[Extracted data entries]
# # # #

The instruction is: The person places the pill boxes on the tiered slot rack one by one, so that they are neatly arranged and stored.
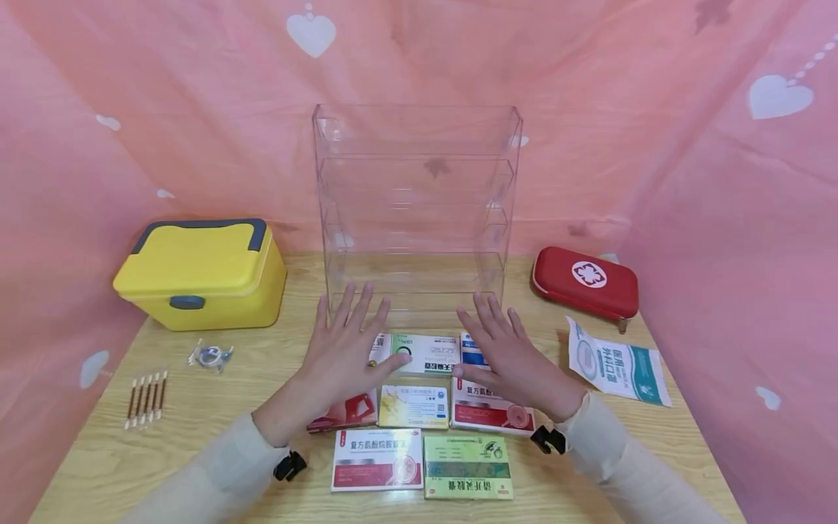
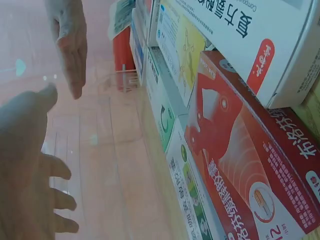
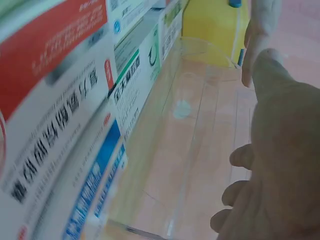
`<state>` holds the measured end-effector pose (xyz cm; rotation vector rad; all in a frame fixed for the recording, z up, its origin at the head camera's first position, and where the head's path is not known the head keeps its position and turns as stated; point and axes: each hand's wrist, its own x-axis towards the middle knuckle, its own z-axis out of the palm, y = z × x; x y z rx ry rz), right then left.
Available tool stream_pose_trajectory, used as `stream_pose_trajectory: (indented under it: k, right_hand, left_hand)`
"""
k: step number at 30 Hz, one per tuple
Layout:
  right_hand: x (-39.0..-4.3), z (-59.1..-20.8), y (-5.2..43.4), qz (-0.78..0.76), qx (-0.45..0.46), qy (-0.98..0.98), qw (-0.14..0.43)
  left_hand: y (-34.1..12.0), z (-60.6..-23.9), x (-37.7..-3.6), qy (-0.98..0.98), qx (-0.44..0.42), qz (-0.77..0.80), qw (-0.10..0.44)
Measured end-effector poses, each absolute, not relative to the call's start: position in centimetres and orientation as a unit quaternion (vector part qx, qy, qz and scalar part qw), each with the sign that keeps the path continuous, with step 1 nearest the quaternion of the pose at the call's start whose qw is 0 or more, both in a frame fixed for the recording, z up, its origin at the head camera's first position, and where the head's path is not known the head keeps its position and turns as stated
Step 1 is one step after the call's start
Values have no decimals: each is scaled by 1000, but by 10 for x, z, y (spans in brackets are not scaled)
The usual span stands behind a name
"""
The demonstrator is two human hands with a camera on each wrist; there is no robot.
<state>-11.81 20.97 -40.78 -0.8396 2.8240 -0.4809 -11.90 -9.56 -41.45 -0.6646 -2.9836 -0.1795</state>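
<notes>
My left hand (image 1: 345,355), fingers spread, hovers over the left side of a group of medicine boxes. Across from it, my right hand (image 1: 503,358) is held above the right side, also with fingers spread, and neither hand grips anything. Beneath the hands lie a white and green box (image 1: 428,354), a yellow and white box (image 1: 414,406) and a partly covered red box (image 2: 225,145). A red and white box (image 1: 377,460) and a green box (image 1: 468,467) lie nearest me. Just beyond my fingertips stands a clear tiered rack (image 1: 414,253).
At the left are a yellow case (image 1: 203,269), a small bag with tubing (image 1: 211,356) and several cotton swabs (image 1: 147,399). A red first-aid pouch (image 1: 585,284) and a mask packet (image 1: 618,364) lie at the right. Pink curtain (image 1: 419,58) surrounds the table.
</notes>
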Motion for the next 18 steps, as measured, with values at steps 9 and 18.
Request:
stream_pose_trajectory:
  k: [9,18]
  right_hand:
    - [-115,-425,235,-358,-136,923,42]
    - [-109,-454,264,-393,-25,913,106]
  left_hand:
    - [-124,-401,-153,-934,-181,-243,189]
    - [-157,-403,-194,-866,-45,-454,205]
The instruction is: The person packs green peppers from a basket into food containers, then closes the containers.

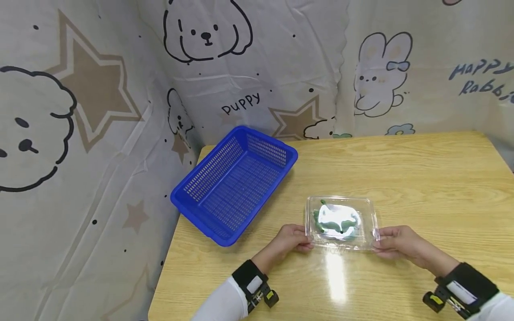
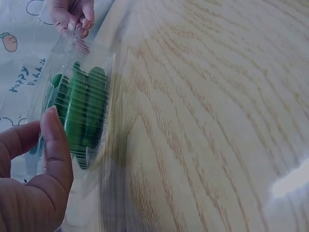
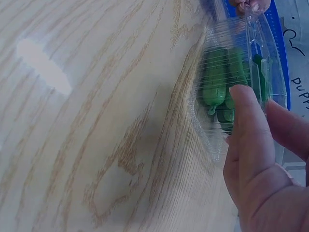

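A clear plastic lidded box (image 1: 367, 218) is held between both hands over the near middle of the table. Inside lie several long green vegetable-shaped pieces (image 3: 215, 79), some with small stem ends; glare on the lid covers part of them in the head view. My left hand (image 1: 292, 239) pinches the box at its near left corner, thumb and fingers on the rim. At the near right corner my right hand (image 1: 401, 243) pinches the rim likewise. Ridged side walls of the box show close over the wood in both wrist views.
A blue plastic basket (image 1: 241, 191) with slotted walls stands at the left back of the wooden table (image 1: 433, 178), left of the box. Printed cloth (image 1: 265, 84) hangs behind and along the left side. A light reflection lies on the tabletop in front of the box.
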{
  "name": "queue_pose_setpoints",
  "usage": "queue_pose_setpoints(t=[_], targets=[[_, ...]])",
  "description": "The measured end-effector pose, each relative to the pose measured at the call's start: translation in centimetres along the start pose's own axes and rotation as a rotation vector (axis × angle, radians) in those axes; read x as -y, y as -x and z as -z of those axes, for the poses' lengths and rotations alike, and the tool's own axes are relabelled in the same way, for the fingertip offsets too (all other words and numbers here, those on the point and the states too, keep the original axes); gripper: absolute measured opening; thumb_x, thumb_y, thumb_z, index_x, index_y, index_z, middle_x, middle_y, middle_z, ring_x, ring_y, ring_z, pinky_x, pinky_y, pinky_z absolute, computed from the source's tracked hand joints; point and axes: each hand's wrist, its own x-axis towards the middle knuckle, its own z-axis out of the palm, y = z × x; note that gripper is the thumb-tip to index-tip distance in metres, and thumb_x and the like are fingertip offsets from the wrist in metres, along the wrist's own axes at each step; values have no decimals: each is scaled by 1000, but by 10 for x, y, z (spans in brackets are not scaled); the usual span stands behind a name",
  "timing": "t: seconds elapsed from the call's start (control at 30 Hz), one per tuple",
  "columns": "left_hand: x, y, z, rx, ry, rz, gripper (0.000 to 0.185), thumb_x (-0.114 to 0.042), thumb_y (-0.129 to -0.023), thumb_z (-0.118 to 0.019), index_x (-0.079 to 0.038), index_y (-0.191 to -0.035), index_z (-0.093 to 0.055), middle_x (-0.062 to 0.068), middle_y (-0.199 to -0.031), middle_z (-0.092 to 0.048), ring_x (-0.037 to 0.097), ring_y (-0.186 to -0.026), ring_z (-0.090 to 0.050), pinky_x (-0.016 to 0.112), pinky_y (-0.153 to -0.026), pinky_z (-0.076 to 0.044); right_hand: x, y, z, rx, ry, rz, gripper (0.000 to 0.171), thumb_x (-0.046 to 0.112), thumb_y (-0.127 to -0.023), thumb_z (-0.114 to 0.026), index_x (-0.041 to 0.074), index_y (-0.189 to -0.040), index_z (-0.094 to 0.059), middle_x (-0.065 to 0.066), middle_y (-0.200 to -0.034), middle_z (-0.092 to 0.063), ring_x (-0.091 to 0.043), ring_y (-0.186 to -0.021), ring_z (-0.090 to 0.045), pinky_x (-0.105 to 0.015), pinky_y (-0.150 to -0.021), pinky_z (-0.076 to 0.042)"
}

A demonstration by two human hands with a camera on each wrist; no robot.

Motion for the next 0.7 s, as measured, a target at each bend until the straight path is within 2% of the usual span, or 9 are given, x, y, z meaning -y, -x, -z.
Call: queue_pose_setpoints(t=[0.1,0.17,0.3,0.4,0.5,0.6,0.7], targets=[[1,-2,0,9,7,-3,32,13,-81,-60,17,-111,-50,14,-80,-67,11,-61,-63,28,-66,-57,-1,-1,2,-21,9,-4,60,-6,-84,-62,-29,-126,-27,-10,-89,-69,-23,-83,-70,-35,-77,-56],[1,-3,0,13,9,0,32,13,-81,-59,17,-111,-50,17,-82,-67,11,-61,-63,28,-67,-57,-1,-1,2,-27,19,-2,59,-6,-83,-62,-29,-126,-28,-10,-89,-69,-23,-82,-70,-35,-77,-56],[-1,-3,1,18,-12,26,29,11,-82,-59,17,-110,-54,13,-78,-66,10,-61,-62,27,-66,-57,0,-1,1,-19,22,-1,60,-5,-84,-62,-29,-127,-27,-12,-90,-69,-23,-83,-70,-35,-78,-55],[-3,-2,4,24,-61,57,29,4,-84,-61,14,-111,-56,5,-72,-63,8,-60,-60,27,-64,-57,1,-2,5,27,81,-5,64,3,-89,-61,-28,-130,-23,-14,-97,-68,-24,-89,-69,-36,-81,-55],[-5,1,11,14,-128,80,39,-6,-86,-64,11,-119,-52,6,-78,-65,11,-66,-61,30,-66,-57,5,0,16,94,188,-5,67,16,-95,-54,-26,-134,-19,-21,-110,-64,-28,-98,-65,-39,-86,-53],[-12,8,22,-15,-225,41,54,-15,-87,-65,9,-130,-44,14,-97,-67,19,-81,-65,37,-75,-56,11,8,31,109,298,1,67,26,-101,-43,-24,-136,-16,-31,-124,-53,-35,-109,-60,-43,-90,-50],[-24,17,31,-71,-357,-61,62,-23,-89,-64,7,-136,-39,20,-111,-63,28,-97,-63,41,-83,-53,16,18,43,22,418,21,68,34,-104,-30,-23,-138,-13,-38,-135,-40,-45,-119,-50,-47,-93,-47]])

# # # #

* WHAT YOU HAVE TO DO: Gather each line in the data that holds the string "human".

* TASK ANSWER:
The demonstrator is two human hands with a camera on each wrist; there is no robot.
A demonstration by two human hands with a camera on each wrist; no robot.

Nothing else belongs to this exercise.